---------- TASK DATA

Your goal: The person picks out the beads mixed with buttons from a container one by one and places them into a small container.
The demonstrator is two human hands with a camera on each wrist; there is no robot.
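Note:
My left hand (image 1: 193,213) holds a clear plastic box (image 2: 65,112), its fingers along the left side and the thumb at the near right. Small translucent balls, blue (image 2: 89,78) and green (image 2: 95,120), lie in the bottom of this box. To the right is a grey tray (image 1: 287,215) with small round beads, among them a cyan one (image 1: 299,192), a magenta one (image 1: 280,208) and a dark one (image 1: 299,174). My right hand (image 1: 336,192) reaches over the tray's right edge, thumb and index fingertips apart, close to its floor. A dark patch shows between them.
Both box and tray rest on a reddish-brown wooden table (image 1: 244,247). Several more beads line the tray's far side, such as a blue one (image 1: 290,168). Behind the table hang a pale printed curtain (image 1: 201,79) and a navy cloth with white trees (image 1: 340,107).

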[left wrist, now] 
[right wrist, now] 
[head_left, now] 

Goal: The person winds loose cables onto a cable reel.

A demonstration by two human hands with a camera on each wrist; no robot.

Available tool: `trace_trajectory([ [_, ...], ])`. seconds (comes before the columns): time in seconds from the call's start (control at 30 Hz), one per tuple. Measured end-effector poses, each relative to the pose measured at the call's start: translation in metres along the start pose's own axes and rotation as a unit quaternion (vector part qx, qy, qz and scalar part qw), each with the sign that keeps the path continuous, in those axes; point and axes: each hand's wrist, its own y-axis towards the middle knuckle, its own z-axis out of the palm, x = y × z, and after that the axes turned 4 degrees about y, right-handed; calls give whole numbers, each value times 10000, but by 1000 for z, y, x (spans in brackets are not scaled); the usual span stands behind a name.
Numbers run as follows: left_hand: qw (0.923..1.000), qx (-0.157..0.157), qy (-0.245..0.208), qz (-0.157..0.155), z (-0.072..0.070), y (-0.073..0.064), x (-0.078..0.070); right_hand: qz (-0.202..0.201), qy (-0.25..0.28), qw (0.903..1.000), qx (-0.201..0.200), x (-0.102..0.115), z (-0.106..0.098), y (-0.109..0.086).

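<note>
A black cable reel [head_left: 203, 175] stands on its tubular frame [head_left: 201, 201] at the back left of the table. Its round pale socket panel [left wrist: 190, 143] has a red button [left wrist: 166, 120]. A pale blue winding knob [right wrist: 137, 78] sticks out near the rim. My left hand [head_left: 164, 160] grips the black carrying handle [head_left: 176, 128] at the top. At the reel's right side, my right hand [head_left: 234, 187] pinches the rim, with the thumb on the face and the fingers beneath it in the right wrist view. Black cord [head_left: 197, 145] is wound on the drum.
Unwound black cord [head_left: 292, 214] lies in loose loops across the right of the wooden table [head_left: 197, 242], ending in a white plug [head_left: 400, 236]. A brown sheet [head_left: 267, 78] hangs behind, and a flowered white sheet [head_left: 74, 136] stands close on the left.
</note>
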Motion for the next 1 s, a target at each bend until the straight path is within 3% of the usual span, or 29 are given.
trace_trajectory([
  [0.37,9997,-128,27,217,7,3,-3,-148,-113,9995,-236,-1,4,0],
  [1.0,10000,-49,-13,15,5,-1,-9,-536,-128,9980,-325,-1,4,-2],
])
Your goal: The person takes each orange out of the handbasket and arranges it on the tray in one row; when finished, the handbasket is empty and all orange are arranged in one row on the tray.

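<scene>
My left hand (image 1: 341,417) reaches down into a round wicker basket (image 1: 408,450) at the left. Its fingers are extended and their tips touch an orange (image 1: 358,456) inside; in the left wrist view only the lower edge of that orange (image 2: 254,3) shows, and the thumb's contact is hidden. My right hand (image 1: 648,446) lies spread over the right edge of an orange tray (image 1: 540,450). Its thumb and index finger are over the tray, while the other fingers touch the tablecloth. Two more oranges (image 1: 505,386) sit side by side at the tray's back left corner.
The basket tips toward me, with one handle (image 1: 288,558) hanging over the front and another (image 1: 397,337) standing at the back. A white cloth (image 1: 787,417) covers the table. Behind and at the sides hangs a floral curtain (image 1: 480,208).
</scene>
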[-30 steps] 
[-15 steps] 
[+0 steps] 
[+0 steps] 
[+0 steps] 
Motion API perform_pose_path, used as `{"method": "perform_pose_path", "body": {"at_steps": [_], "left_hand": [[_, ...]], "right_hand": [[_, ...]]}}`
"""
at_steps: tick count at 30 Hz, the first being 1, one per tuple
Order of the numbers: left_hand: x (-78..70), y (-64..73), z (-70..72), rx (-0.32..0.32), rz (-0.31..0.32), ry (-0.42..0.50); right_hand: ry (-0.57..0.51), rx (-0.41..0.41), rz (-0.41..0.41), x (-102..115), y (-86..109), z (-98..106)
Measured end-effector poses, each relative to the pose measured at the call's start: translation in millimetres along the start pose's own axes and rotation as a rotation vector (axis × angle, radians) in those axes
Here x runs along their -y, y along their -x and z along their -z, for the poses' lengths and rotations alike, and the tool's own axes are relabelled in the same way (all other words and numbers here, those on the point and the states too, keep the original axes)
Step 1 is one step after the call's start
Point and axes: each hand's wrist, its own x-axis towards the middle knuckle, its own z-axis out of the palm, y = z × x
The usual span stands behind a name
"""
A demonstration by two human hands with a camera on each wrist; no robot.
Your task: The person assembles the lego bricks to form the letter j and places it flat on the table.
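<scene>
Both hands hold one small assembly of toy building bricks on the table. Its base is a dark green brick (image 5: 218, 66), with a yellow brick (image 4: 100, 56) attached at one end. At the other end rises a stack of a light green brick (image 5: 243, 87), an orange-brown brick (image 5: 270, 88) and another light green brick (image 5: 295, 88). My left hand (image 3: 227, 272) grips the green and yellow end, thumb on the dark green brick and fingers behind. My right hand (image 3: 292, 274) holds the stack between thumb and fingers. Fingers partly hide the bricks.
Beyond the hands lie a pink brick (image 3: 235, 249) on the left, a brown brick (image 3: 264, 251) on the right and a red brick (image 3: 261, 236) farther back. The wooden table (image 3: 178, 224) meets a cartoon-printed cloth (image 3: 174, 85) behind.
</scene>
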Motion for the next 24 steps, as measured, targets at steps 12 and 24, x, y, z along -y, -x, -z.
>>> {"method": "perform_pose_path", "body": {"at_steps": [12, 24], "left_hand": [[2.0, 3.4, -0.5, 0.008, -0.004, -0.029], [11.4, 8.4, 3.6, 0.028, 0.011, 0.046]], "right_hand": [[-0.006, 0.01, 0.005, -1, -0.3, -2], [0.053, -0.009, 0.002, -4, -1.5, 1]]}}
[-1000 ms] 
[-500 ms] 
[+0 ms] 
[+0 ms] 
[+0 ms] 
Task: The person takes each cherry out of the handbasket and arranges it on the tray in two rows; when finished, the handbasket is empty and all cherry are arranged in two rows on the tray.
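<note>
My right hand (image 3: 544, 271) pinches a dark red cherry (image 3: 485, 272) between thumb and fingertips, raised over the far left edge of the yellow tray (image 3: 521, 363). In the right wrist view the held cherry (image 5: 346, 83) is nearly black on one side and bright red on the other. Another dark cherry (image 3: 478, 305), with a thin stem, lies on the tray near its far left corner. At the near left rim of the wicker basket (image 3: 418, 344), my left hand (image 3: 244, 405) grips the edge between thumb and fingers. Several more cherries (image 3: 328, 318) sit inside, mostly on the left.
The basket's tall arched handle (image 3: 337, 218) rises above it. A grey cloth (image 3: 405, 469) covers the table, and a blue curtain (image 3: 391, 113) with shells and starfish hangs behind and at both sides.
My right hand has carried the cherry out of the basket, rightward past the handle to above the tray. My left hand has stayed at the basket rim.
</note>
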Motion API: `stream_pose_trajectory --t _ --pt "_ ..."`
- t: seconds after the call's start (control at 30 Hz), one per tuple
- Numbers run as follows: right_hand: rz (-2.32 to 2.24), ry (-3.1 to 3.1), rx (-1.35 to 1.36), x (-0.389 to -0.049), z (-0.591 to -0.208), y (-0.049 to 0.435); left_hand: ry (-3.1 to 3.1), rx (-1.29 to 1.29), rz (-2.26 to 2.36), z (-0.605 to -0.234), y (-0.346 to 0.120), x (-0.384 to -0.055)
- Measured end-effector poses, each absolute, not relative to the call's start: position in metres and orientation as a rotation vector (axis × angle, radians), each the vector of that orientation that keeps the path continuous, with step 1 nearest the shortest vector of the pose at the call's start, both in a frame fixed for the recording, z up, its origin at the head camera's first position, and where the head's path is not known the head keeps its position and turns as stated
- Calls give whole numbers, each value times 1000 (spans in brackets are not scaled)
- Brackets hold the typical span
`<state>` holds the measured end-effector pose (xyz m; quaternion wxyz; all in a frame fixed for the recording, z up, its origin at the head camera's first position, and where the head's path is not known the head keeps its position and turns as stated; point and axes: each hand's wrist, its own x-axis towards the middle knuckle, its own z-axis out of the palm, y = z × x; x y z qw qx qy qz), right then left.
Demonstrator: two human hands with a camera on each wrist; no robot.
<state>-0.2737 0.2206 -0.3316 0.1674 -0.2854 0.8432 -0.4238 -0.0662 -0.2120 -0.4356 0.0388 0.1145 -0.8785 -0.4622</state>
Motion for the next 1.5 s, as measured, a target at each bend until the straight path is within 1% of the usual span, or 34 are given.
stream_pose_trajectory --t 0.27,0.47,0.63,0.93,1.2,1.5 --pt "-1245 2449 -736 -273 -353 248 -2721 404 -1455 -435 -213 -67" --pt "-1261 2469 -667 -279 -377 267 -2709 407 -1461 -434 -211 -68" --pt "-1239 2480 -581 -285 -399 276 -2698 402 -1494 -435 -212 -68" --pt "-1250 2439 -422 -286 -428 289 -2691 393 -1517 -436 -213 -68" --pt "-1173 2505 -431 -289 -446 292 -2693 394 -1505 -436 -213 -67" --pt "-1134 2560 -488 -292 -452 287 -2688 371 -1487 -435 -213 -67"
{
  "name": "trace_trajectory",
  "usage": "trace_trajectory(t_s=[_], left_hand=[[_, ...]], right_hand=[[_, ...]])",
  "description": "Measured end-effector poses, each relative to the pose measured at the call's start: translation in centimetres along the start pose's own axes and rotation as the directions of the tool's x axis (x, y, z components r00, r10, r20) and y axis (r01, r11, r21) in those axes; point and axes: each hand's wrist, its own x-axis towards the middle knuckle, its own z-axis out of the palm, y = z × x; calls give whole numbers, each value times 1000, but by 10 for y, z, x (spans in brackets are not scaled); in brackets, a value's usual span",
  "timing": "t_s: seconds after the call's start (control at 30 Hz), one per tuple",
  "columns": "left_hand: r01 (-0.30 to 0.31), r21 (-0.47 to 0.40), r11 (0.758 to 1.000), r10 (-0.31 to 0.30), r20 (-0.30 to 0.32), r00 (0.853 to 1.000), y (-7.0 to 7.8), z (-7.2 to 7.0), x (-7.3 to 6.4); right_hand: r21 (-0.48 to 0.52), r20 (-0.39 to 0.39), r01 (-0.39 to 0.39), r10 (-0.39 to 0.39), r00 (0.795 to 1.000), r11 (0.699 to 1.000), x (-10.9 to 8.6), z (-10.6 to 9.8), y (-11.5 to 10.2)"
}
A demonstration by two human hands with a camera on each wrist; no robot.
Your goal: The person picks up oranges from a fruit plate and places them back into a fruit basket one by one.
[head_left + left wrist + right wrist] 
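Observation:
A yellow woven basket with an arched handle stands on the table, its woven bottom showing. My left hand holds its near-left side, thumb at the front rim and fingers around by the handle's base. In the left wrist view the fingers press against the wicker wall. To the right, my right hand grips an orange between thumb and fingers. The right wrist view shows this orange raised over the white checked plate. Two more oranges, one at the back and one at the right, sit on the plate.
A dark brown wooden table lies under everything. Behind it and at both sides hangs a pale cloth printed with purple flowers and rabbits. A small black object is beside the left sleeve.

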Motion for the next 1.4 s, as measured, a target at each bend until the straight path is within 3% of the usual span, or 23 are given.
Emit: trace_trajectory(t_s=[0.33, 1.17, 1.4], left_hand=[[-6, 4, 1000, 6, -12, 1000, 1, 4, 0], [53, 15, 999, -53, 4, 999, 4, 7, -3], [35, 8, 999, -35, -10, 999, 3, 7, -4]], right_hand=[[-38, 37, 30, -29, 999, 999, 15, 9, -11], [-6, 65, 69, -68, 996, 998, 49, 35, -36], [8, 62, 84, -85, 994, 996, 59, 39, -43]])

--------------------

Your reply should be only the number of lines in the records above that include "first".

▶ RESULT OF THE EXERCISE
3